One of the jobs of the City Council is figuring out how much it should get paid.
Wait, that’s not the only job; the Council members also have to decide if they should give themselves more money. Not more money because they did a great job and everybody is talking about it, but just more money because you are still breathing and on the City Council.
To set the details, the Council has a self-appointed commission that every year tells the Council how much city officials like the mayor and others should be paid.
This exercise is now going on at City Hall.
The Honolulu Salary Commission had meetings and allowed the public to talk about it.
A report last week in the Honolulu Star-Advertiser had the details.
Not surprisingly, the recommendation is to give everybody more money. Annual salary for the mayor would go to $209,856 from its current $186,432. The head of the City Council would get a raise from $76,968 to $123,292, and a Council member’s salary would jump to $113,292 from $68,904, a 64.4% increase.
Honolulu Mayor Rick Blangiardi and city Managing Director Michael Formby told the commission, according to the article, that “such pay hikes were necessary to recruit and retain city workers — many of whom were short-term appointees — to live and work in expensive Honolulu.”

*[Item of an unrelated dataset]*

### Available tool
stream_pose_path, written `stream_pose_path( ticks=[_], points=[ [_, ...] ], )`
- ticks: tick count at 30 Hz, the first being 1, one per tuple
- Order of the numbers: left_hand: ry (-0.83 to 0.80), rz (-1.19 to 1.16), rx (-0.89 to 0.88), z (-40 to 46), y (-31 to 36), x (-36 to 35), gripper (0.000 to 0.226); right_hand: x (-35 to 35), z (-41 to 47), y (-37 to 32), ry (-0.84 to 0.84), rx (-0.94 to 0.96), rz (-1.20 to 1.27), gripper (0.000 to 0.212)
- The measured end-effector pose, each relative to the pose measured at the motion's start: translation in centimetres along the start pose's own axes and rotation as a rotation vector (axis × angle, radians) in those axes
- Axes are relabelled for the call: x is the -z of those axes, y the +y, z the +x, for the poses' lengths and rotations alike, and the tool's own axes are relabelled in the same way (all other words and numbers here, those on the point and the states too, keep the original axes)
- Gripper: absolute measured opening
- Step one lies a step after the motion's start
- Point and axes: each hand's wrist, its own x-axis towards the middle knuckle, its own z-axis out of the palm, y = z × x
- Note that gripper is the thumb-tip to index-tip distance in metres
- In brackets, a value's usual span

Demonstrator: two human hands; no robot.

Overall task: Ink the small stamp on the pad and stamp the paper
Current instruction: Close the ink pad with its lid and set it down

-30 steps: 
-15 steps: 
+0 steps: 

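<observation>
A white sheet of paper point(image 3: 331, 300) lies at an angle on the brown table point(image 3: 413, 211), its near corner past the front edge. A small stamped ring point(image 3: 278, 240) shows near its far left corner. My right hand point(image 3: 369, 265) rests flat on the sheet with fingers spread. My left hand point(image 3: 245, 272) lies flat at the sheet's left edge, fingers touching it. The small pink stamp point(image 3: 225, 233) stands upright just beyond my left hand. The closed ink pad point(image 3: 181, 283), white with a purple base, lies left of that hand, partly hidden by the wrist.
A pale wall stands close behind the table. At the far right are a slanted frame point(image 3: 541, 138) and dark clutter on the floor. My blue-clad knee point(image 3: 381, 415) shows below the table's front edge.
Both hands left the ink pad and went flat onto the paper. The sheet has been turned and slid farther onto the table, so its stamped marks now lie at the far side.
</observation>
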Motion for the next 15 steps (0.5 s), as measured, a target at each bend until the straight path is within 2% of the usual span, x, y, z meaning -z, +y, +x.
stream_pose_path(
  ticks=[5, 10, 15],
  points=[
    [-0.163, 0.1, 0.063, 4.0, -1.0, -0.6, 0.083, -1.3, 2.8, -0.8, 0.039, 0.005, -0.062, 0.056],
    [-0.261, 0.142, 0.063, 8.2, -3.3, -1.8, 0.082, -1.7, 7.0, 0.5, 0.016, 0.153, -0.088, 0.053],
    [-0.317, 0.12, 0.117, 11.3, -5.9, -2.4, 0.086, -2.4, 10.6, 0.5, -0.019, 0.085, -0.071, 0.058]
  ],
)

According to Blangiardi and Formby, pay raises help keep appointive city officials on the job. That’s just the magic of a nearly 65% pay raise — it just brings out the “yes” in anyone’s spirit.
The Council is expected to make a decision by the end of next month.
Of course, this is a big jump in pay — but officials pointed out that since 2020, the salary commission hasn’t recommended any salary increases.
So far there has been scant in-depth discussion about the looming property tax increase. Honolulu real estate prices are still at record levels, meaning property valuations and the resulting taxes are also soaring. There is a basic unfairness on basing a tax not on what you need or what is planned, but on what you are able to collect. But that is the reality, not the equality, of Honolulu’s property tax.
And again, Oahu voters are allowed to watch, but not vote nor even propose another version of dealing with the property tax hustle.
So in the end, this becomes a story not about the mayor or the Council; this is about you. It is because you either voted for these city officials or you didn’t think it was important enough to vote against these politicians on the verge of getting an enormous pay increase.
If you aren’t getting a pay raise close to the Council’s nearly 65%, I can see why you might be a tad upset.